### EXERCISE OBJECTIVE
Give again, word for word, each line below starting at the one that contains "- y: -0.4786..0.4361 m" and ending at the one that contains "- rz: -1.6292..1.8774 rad".

Top of DATASET RECORDS

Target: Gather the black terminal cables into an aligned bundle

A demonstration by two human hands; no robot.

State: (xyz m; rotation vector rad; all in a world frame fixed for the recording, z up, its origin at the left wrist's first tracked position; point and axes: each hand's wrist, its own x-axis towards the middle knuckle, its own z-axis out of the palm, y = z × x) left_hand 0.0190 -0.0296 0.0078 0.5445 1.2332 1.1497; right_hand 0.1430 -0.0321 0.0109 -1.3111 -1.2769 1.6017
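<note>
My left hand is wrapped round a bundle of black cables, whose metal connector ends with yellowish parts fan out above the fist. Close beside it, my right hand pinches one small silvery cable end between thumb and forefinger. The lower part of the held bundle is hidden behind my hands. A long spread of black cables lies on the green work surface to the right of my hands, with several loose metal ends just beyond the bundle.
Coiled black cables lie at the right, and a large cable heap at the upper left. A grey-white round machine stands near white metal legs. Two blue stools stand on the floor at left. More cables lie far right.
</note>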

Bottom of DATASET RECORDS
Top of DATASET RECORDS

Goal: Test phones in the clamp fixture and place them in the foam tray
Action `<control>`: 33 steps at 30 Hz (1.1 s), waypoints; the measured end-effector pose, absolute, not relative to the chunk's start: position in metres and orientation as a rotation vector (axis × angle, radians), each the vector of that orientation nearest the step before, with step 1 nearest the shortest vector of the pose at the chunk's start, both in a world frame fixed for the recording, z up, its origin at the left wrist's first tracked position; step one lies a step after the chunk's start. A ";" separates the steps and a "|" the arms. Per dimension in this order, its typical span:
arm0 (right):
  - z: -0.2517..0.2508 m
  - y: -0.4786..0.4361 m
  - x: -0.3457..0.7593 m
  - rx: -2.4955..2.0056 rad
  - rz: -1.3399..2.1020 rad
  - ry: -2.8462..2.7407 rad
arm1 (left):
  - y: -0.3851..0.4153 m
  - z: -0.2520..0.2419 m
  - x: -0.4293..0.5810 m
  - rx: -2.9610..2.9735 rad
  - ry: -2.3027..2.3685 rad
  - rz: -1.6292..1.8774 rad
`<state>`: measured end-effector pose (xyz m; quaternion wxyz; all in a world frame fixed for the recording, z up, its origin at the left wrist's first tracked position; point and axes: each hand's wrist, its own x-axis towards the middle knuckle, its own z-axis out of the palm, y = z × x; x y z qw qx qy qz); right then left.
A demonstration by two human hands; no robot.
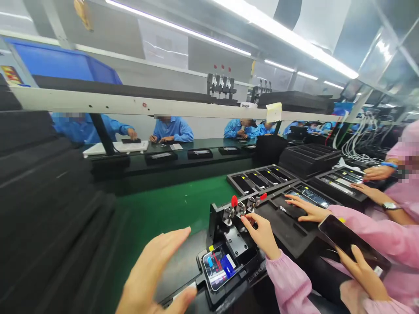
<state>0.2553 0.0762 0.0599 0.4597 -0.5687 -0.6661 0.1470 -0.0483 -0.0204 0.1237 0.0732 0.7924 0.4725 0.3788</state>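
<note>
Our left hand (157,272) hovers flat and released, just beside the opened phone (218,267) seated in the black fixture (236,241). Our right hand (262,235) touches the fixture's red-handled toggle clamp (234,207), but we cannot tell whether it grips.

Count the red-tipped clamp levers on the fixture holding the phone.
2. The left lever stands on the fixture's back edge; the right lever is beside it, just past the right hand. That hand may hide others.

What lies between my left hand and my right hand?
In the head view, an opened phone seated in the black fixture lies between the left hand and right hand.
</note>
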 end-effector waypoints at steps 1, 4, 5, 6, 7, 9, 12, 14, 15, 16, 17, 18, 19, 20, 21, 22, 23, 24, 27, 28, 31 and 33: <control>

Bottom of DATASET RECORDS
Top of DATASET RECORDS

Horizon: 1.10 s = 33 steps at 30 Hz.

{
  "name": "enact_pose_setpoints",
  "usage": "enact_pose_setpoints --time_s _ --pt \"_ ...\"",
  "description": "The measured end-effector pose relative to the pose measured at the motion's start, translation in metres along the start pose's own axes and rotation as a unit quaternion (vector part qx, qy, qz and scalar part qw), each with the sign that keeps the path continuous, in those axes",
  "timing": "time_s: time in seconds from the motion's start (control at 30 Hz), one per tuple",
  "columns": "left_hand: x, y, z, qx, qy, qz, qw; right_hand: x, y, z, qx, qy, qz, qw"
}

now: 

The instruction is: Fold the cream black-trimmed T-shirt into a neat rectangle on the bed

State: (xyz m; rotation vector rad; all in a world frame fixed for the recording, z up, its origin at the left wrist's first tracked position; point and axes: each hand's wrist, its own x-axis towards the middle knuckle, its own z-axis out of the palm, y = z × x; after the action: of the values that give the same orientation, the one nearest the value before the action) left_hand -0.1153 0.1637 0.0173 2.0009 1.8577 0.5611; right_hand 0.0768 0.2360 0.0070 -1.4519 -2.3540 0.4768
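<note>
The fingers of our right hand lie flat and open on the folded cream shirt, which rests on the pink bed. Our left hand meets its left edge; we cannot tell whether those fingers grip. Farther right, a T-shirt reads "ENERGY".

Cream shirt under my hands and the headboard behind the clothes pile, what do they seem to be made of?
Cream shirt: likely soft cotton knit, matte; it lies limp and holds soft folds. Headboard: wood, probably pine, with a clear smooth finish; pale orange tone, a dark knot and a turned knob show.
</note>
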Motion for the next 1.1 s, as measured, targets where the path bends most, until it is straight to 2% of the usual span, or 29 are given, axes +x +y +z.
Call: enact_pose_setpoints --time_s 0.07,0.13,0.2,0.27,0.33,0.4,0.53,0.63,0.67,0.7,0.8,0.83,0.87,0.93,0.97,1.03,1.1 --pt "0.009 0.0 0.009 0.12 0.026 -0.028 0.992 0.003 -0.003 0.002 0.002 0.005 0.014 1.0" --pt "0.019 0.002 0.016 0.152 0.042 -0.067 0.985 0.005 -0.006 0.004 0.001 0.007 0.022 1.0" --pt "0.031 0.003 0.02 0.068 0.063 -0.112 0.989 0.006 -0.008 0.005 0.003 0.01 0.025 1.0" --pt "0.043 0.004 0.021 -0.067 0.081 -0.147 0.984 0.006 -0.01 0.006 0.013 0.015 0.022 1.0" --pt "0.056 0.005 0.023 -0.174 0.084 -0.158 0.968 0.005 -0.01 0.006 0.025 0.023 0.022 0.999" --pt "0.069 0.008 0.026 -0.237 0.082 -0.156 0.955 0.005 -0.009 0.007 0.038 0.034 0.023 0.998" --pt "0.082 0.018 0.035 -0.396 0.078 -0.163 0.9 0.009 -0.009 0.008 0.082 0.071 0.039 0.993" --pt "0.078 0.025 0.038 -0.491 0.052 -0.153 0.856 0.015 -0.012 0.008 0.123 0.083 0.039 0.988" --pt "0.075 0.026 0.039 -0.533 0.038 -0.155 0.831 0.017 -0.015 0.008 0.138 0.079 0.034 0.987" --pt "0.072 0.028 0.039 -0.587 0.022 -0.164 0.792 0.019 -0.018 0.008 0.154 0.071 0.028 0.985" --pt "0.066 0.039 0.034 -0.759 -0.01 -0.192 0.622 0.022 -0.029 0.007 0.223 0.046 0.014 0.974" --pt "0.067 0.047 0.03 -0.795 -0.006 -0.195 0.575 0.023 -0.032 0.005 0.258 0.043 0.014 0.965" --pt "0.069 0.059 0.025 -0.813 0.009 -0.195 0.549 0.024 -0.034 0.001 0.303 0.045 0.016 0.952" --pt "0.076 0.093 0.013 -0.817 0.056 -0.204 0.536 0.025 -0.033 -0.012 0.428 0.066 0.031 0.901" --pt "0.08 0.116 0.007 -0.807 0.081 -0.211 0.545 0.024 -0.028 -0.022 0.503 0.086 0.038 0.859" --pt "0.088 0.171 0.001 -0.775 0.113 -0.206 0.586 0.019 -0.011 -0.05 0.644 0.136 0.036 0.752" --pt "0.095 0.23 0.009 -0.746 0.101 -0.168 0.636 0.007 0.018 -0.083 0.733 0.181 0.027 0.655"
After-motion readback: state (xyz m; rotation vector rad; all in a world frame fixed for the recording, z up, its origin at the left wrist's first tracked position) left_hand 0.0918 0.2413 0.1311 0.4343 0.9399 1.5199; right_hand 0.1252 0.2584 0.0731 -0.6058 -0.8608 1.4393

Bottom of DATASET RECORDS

### THE COMPLETED TASK
  - y: -0.4786..0.4361 m
  - x: -0.3457..0.7593 m
  - rx: -2.4955..2.0056 rad
  - rz: -1.3399..2.1020 rad
  - ry: -2.8462..2.7407 rad
arm1 (left):
  - y: -0.3851..0.4153 m
  - z: -0.2520..0.2419 m
  - x: -0.4293..0.5810 m
  - rx: -2.9610..2.9735 rad
  - ry: -2.3027..2.3685 rad
  - rz: -1.6292..1.8774 rad

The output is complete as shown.